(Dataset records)
——

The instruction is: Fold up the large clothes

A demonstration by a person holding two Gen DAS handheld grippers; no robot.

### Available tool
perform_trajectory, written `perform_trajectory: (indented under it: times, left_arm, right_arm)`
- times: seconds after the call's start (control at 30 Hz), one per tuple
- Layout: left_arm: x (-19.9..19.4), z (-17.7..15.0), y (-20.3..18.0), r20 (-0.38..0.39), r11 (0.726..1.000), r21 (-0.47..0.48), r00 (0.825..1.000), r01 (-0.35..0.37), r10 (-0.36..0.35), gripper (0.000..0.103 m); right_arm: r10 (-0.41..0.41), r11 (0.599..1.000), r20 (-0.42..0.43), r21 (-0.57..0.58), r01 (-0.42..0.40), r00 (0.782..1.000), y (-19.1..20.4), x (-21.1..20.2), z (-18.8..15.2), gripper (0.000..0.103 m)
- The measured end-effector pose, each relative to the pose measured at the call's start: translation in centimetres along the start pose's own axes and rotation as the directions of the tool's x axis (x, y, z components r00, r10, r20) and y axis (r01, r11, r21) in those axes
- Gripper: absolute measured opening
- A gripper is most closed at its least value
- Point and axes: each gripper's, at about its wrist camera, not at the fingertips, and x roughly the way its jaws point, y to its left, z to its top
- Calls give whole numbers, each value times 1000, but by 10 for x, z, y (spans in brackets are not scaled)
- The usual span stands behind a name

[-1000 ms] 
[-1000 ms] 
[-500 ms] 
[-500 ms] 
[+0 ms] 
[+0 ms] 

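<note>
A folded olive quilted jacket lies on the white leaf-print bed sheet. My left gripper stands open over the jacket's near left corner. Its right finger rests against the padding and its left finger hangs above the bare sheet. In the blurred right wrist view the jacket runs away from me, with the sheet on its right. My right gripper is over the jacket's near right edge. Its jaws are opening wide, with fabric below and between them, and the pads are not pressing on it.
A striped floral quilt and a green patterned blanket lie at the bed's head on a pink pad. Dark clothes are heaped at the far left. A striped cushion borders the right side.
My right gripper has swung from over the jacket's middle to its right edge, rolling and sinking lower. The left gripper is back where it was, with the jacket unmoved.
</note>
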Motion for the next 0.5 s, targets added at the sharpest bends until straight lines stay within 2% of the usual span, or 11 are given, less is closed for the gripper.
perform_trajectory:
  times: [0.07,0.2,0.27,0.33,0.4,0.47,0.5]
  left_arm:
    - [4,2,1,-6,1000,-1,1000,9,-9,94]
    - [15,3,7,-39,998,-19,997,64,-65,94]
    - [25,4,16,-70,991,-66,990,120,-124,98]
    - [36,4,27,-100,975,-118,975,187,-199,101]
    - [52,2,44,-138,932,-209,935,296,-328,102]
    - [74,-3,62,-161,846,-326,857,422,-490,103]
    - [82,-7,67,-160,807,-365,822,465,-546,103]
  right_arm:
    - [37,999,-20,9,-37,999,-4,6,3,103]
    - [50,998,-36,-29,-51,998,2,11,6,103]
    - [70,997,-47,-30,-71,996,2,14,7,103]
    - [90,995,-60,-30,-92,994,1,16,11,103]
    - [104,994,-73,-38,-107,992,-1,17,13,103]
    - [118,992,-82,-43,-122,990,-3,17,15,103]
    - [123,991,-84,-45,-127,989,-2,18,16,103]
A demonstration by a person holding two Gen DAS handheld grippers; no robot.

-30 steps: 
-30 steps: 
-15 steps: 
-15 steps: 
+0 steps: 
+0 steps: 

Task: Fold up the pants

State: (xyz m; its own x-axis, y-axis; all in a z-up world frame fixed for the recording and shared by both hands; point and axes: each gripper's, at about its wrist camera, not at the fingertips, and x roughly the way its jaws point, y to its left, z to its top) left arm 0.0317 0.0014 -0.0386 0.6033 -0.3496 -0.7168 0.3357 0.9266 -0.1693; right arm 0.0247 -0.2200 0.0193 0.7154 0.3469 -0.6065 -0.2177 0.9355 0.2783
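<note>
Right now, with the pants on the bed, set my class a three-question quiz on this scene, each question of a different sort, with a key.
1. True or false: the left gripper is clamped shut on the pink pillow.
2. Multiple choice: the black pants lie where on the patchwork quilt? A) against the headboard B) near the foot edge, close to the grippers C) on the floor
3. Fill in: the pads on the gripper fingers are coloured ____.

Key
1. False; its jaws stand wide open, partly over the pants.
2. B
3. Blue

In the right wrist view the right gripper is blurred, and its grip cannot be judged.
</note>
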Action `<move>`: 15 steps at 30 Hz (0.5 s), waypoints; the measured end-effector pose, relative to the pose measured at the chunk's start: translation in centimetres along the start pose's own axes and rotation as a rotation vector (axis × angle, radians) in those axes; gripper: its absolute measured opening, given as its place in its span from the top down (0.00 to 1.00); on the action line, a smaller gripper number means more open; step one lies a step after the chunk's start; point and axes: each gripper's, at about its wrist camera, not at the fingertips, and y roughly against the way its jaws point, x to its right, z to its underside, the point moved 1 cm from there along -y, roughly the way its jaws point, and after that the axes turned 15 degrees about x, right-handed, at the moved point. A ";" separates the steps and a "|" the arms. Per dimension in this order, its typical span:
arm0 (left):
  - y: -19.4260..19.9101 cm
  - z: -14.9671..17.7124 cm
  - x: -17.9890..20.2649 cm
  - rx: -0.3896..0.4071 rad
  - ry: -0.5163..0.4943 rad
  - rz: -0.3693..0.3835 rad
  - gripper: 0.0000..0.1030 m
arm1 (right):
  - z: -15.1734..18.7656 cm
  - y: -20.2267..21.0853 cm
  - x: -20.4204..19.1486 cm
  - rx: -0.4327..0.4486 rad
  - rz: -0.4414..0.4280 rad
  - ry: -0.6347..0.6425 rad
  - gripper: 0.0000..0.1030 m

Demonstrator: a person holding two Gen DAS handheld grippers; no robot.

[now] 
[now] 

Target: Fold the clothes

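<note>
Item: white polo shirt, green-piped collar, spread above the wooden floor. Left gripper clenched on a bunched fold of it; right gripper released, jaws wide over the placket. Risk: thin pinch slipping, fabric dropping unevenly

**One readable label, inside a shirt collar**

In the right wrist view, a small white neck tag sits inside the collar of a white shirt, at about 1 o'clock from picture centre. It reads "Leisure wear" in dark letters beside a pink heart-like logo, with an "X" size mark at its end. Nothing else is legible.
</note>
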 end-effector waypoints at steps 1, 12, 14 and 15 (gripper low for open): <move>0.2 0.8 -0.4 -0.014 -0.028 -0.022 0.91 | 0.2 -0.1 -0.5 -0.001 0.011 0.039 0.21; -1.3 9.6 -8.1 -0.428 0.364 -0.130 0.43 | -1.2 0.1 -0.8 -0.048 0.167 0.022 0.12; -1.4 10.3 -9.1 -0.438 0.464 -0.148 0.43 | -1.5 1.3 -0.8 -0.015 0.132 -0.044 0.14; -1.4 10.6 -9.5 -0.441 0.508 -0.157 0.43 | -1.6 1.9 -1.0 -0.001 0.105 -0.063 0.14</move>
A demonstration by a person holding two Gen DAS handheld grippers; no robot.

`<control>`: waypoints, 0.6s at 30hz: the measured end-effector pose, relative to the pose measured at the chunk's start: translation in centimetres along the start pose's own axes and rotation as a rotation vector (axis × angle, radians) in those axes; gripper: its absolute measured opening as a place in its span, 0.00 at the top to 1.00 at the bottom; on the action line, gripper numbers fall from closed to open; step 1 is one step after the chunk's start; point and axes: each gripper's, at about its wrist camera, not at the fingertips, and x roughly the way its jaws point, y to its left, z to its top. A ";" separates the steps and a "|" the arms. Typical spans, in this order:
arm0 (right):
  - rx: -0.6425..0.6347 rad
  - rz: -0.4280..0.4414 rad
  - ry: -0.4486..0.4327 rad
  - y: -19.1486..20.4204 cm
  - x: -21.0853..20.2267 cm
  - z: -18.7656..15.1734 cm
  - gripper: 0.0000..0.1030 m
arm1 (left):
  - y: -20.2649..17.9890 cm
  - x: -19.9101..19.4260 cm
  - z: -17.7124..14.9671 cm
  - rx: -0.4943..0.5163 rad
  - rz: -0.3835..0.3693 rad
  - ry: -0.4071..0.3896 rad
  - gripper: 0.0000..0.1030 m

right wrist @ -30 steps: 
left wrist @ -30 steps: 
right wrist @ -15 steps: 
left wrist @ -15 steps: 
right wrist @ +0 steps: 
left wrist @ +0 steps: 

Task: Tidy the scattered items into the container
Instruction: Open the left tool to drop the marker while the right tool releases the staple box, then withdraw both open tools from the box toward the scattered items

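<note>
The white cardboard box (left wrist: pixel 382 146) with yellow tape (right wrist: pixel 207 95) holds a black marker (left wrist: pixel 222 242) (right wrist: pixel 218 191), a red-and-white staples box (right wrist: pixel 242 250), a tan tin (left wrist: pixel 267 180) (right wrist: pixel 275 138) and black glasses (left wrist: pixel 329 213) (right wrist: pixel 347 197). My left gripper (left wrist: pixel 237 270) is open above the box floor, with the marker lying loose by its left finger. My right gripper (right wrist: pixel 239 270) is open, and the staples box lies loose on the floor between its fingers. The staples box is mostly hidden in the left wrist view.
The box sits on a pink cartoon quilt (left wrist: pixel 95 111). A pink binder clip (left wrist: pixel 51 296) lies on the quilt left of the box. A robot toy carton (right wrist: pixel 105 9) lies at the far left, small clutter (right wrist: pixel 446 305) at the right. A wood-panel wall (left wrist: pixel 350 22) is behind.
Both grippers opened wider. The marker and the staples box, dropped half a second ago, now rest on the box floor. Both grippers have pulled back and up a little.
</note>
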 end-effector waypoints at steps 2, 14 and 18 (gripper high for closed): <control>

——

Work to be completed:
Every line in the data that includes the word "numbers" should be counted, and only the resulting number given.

Exercise response:
2